Malgré ses déplacements de l’entre-deux tours à Lens, Liévin et Carvin, Emmanuel Macron n’a pas su convaincre les habitants du bassin minier du Nord‐Pas‐de‐Calais. Lors du second tour de l’élection présidentielle, les électeurs de la région ont assez largement plébiscité la candidate du Rassemblement national (RN). Marine Le Pen arrive ainsi en tête dans la quasi‐totalité des villes de ce territoire populaire en mutation sociale, économique et politique. Ces résultats sont‐ils le signe d’un basculement complet de cet ancien bastion de gauche au profit de l’extrême droite ? Une analyse électorale fine permet de nuancer cette idée.
Une dynamique bleu Marine qui s’accentue lors de ce second tour
On pouvait s’y attendre, Marine Le Pen, qui avait déjà réalisé de très bons scores en 2017, confirme et termine en tête dans le bassin minier du Nord‐Pas‐de‐Calais avec une moyenne de 60 % lors de ce second tour en progressant même de 5 % par rapport à 2017. Elle réalise des scores encore plus élevés dans les deux communes frontistes de ce territoire que sont Hénin‐Beaumont (67 %) et, plus récemment acquise, Bruay‐la‐Buissière (69 %).
On peut aussi observer de très bons scores dans des villes de gauche, avec jusque 77 % à Marles‐les‐Mines ou 57 % à Lens, bastion socialiste. Ces résultats sont même souvent en hausse par rapport à 2017. Elle progresse de 130 000 voix dans le Nord‐Pas‐de‐Calais. À Lens, par exemple, Marine Le Pen avait obtenu 7 316 voix au second tour de 2017 contre 7 631 cette année. Même son de cloche pour Hénin‐Beaumont, où elle gagne 875 voix par rapport à 2017.
Le bassin minier est une terre de courageux et de travailleurs. Pour ses habitants, j’avais pris des engagements clairs, nous avons posé les bases, mais il faut accélérer. Je viens faire le point avec les élus et les acteurs locaux. pic.twitter.com/vLid3yIuZT
— Emmanuel Macron (@EmmanuelMacron) February 2, 2022
Ces différentes percées se font au détriment du président sortant qui recule en partie dans ce territoire par rapport au second tour de 2017. Dans le Nord‐Pas‐de‐Calais, Emmanuel Macron perd 65 000 voix. Et cette chute est encore plus forte dans les villes au cœur du bassin minier. À Lens, il perd 796 voix et obtient 42 % des suffrages contre 46 % en 2017. Même à Valenciennes, l’une des rares mairies de droite du bassin minier – et l’une des rares plaçant Emmanuel Macron en tête –, il perd 708 voix, passant de 63 % en 2017 à 58 % aujourd’hui.

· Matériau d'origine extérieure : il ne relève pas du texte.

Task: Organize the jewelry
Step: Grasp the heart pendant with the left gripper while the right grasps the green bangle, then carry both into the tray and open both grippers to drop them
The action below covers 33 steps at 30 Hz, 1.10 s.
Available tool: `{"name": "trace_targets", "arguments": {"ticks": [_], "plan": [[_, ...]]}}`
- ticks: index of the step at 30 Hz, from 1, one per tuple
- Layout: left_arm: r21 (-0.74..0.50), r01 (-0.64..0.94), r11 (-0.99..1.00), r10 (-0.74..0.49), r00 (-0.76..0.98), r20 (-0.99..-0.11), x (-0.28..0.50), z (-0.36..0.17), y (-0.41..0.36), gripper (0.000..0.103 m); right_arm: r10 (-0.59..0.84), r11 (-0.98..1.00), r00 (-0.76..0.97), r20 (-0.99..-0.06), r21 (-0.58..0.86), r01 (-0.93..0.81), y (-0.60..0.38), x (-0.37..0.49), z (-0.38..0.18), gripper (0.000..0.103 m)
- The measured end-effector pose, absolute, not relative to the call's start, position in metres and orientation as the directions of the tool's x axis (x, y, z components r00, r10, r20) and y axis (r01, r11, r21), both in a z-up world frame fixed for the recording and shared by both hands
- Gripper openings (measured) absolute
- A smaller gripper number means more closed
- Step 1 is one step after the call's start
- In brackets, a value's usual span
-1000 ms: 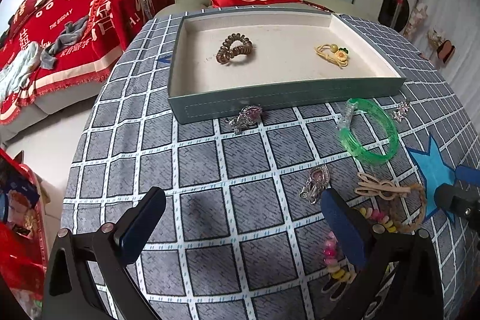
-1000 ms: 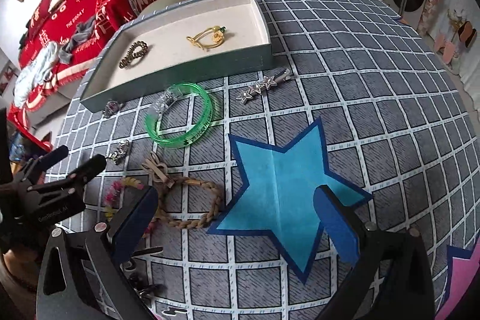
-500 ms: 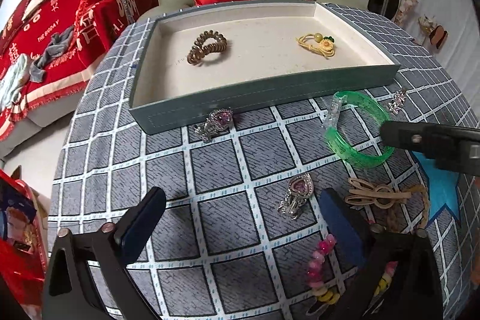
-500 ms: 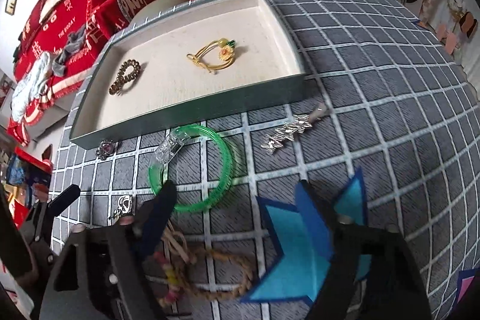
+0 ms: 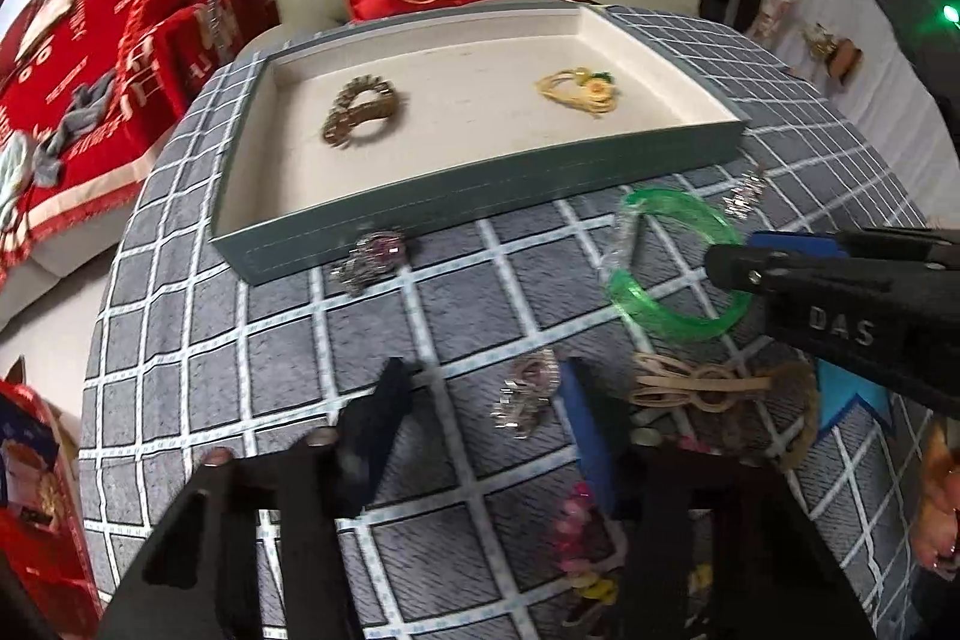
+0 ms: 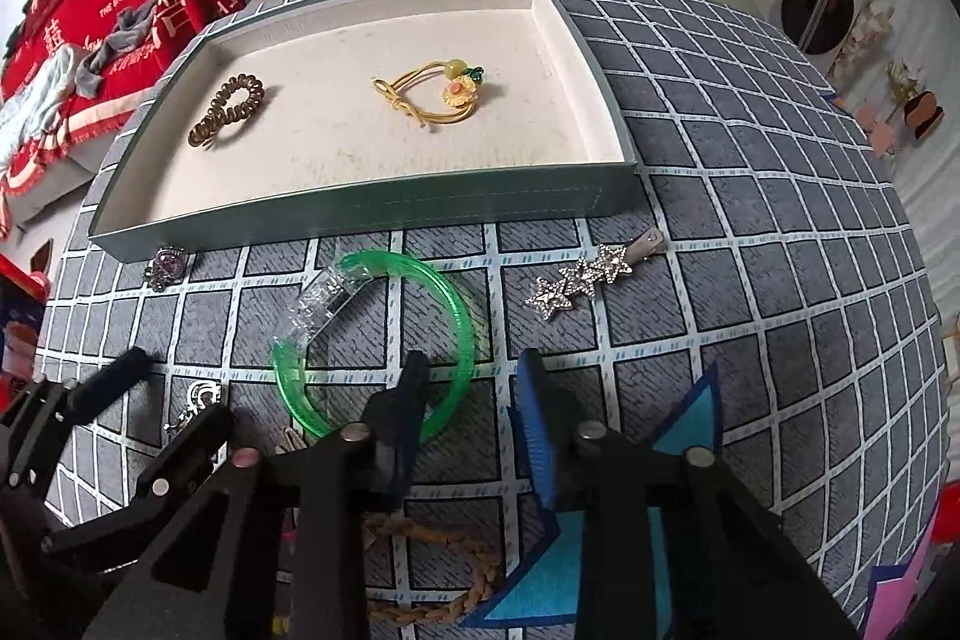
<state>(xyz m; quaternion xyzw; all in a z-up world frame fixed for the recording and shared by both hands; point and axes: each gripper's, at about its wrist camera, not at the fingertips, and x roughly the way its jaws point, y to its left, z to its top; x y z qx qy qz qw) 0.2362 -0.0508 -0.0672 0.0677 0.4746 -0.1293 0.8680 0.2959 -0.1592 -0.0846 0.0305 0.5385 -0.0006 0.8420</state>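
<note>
Green bangle (image 6: 384,340) lying flat on checked cloth (image 6: 750,280), just in front of tray (image 6: 360,214); bangle's near rim straddled by right gripper (image 6: 471,400), jaws just narrowed, not seen pressing. Star clip (image 6: 585,277) at 3 o'clock of bangle. Heart brooch (image 5: 525,391) set between fingers of left gripper (image 5: 480,412), jaws just narrowed, contact unclear. Coil tie (image 6: 231,107) and yellow tie (image 6: 435,94) seen inside tray.

Tray (image 6: 360,211) front wall blocks; cloth (image 6: 750,292) rightward open.
</note>
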Motion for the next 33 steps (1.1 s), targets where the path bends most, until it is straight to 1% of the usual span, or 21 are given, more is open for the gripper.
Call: {"name": "trace_targets", "arguments": {"ticks": [1,2,4,9,23,28,33], "plan": [[-0.004,0.302,0.953,-0.167,0.518,-0.839,0.235,-0.066,-0.053,0.041,0.034,0.998,0.421,-0.906,0.054,0.034,-0.160,0.295,-0.084,0.020],[0.001,0.310,0.951,-0.168,0.519,-0.838,0.233,-0.066,-0.056,0.032,0.034,0.998,0.422,-0.906,0.055,0.037,-0.160,0.295,-0.084,0.011],[0.000,0.315,0.949,-0.172,0.517,-0.838,0.232,-0.065,-0.057,0.032,0.036,0.997,0.423,-0.906,0.061,0.045,-0.160,0.295,-0.085,0.007],[-0.032,0.305,0.952,-0.190,0.508,-0.840,0.234,-0.062,-0.050,0.032,0.087,0.990,0.425,-0.901,0.126,0.066,-0.171,0.290,-0.083,0.008],[-0.080,0.299,0.951,-0.242,0.557,-0.795,0.233,-0.033,-0.037,0.032,0.162,0.977,0.478,-0.864,0.208,0.044,-0.184,0.276,-0.054,0.008],[-0.145,0.268,0.952,-0.278,0.566,-0.776,0.243,-0.018,-0.021,0.032,0.171,0.975,0.503,-0.847,0.220,0.040,-0.188,0.278,-0.040,0.008],[-0.131,0.254,0.958,-0.263,0.599,-0.756,0.259,-0.003,-0.013,0.032,0.189,0.969,0.521,-0.832,0.243,0.037,-0.191,0.289,-0.029,0.008]]}}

Mais cette analyse ne saurait être complète sans porter une attention particulière à l’abstention, qui – comme le vote pour Marine Le Pen – est toujours plus élevée dans le bassin minier que dans le reste de la France. Même si elle est moins spectaculaire que ce qu’on pouvait attendre, elle est en moyenne à 28 % dans le bassin minier (+3 % par rapport à la moyenne nationale) et atteint des sommets dans certaines villes, comme Lens avec 37 % (+2,5 % par rapport à 2017). Rapporté à cette abstention, ça n’est « que » une électrice ou un électeur sur trois qui a voté pour Marine Le Pen lors de ce second tour dans le bassin minier.
Un premier tour faisant émerger trois pôles politiques
Si Emmanuel Macron perd des voix lors du second tour, les résultats du premier montrent une autre réalité. Dans le Pas‐de‐Calais, il récupère la deuxième place, occupée par Jean‐Luc Mélenchon en 2017, et gagne 40 000 voix entre 2017 et 2022, le faisant passer de 18 à 24 %. Progression encore plus nette dans le Nord, où il gagne 6 % entre 2017 et 2022, terminant à 26 %. Cette tendance s’observe aussi dans le bassin minier : il gagne quatre points à Lens, deux à Hénin‐Beaumont et jusqu’à six à Béthune.
Ces résultats peuvent se comprendre au regard de la chute des partis traditionnels tels que Les Républicains (LR) et le Parti socialiste (PS). Si, contrairement à LR, le PS a été très fort dans ce territoire, les deux partis observent une chute continue de leurs scores : Anne Hidalgo et Valérie Pécresse ne dépassent quasiment jamais les 2 % dans le bassin minier. De par son positionnement politique entre les deux candidates, c’est probablement le président sortant qui a le plus bénéficié de cette chute.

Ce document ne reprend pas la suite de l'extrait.